## Description of the task
The expected result is the full listing, retyped exactly, without a single picture.

## Data block
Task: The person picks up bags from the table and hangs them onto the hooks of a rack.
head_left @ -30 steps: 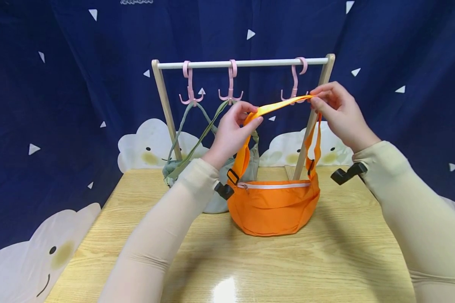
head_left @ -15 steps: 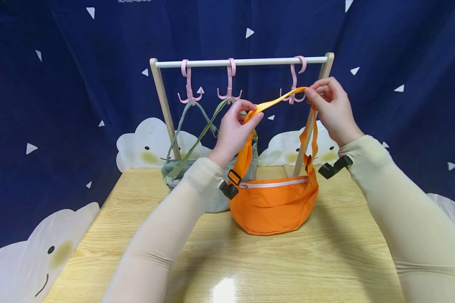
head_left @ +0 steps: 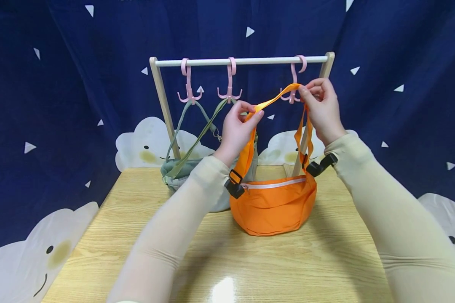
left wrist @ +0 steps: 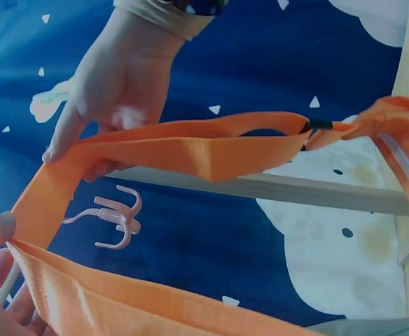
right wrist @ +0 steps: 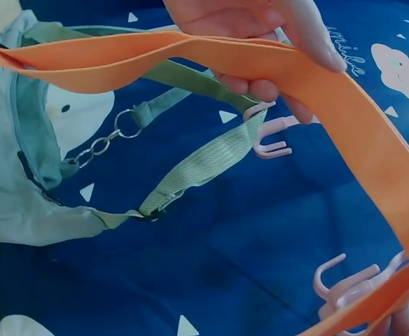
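An orange waist bag (head_left: 273,210) with a white zip hangs below its orange strap (head_left: 277,97). My left hand (head_left: 235,130) pinches the strap on the left between thumb and fingers. On the right, my right hand (head_left: 322,109) pinches it too, slightly higher. Between the hands the strap arches, close in front of the right pink hook (head_left: 293,80); the left wrist view shows this hook (left wrist: 120,217) apart from the strap. The right wrist view shows the doubled strap (right wrist: 239,59) under my left thumb. Whether the bag's bottom touches the table cannot be told.
A rack with a white rail (head_left: 261,62) and wooden posts stands at the back. Two more pink hooks (head_left: 189,84) hang there, holding the straps of grey-green bags (head_left: 182,168), partly behind my left arm. The wooden table (head_left: 273,269) extends in front.
My right hand has moved left and a little up, closer to my left hand. The strap between them now arches more. The bag's right side has shifted slightly left.
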`<move>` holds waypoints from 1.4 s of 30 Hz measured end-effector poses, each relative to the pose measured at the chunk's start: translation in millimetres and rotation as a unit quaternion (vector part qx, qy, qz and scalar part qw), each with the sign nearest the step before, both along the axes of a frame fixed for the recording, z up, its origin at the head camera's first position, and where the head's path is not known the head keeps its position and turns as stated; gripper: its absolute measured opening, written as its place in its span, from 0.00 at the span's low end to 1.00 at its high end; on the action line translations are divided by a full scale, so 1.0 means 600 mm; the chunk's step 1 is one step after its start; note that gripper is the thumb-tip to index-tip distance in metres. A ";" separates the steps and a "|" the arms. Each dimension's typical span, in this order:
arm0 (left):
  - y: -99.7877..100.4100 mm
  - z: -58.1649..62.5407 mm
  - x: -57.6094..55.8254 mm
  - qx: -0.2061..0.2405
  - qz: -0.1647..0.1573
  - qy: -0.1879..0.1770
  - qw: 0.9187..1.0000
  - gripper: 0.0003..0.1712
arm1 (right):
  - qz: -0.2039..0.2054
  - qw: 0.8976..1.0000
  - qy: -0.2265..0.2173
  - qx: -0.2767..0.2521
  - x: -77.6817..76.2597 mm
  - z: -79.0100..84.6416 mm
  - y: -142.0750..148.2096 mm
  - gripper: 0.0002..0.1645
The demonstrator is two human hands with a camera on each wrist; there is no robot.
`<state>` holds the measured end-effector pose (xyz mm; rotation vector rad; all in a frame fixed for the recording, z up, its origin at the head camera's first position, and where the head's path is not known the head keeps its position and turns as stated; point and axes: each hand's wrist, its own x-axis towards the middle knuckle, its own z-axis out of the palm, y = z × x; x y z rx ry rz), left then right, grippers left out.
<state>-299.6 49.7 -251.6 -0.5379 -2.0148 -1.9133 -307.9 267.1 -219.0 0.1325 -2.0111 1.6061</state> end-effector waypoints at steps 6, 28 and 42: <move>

## Answer to this problem
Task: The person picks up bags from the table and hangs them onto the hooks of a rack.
head_left @ -30 steps: 
head_left @ -15 steps: 
head_left @ +0 steps: 
left wrist @ +0 steps: 
right wrist @ +0 steps: 
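An orange waist bag (head_left: 273,210) with a white zip hangs below its orange strap (head_left: 277,97). My left hand (head_left: 235,130) pinches the strap on the left between thumb and fingers. On the right, my right hand (head_left: 322,109) pinches it too, slightly higher. Between the hands the strap arches, close in front of the right pink hook (head_left: 293,80); the left wrist view shows this hook (left wrist: 120,217) apart from the strap. The right wrist view shows the doubled strap (right wrist: 239,59) under my left thumb. Whether the bag's bottom touches the table cannot be told.
A rack with a white rail (head_left: 261,62) and wooden posts stands at the back. Two more pink hooks (head_left: 189,84) hang there, holding the straps of grey-green bags (head_left: 182,168), partly behind my left arm. The wooden table (head_left: 273,269) extends in front.
My right hand has moved left and a little up, closer to my left hand. The strap between them now arches more. The bag's right side has shifted slightly left.
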`<move>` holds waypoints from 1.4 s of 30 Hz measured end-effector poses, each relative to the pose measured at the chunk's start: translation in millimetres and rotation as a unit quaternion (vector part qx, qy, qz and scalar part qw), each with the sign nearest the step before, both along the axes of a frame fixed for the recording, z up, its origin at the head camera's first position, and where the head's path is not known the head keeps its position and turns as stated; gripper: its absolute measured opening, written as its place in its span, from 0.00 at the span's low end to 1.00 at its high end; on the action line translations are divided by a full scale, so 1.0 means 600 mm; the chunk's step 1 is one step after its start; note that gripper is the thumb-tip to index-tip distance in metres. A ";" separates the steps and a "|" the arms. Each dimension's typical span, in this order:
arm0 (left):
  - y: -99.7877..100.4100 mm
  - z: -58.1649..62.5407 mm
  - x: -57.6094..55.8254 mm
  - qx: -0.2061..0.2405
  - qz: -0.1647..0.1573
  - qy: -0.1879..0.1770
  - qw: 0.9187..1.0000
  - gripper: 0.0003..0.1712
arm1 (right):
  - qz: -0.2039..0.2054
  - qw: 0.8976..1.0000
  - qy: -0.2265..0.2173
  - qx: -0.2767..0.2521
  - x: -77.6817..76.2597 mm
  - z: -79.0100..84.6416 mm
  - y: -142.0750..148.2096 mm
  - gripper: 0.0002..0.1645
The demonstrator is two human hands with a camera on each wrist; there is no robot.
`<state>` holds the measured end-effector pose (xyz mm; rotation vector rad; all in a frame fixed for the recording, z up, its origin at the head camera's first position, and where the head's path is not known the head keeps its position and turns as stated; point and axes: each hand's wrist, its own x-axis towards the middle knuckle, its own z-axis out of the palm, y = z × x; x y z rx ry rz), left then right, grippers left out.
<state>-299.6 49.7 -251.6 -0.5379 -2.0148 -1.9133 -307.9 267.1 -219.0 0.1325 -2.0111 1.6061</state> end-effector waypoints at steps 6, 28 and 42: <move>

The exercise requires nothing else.